• _Provided records_:
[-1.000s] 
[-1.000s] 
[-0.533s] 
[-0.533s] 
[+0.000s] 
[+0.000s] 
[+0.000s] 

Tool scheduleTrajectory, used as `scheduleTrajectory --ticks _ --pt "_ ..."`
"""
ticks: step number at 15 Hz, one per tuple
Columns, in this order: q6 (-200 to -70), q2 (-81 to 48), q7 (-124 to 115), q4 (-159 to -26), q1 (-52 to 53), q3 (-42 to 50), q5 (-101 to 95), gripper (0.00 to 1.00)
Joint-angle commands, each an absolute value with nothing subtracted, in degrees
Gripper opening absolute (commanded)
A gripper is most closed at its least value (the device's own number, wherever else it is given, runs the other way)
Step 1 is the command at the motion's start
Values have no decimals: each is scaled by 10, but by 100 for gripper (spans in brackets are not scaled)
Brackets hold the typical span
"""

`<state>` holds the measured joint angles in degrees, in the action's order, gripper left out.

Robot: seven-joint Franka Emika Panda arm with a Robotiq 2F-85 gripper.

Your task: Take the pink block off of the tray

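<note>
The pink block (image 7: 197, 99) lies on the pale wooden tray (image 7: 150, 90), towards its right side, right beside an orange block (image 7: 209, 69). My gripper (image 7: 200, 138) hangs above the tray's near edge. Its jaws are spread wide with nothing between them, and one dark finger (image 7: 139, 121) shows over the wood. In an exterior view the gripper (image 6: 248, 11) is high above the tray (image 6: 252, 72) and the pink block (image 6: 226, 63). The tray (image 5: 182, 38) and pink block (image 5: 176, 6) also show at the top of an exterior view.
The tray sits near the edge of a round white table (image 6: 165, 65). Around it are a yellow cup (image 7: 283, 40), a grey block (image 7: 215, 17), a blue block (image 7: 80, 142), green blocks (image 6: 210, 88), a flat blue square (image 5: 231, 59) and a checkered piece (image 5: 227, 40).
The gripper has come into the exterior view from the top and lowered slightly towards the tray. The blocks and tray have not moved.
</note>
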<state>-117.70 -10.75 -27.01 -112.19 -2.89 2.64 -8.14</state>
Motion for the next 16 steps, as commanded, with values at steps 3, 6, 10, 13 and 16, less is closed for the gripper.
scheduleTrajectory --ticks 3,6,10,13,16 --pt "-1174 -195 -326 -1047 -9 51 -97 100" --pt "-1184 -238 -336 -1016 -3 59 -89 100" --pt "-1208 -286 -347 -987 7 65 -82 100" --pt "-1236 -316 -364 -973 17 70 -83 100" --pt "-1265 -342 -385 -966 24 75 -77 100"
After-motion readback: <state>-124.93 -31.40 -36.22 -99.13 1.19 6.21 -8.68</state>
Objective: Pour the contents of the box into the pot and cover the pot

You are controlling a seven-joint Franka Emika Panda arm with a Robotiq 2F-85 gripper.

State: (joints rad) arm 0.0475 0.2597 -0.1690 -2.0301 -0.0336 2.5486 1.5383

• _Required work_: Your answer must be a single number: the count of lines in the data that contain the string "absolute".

• _Written response_: 2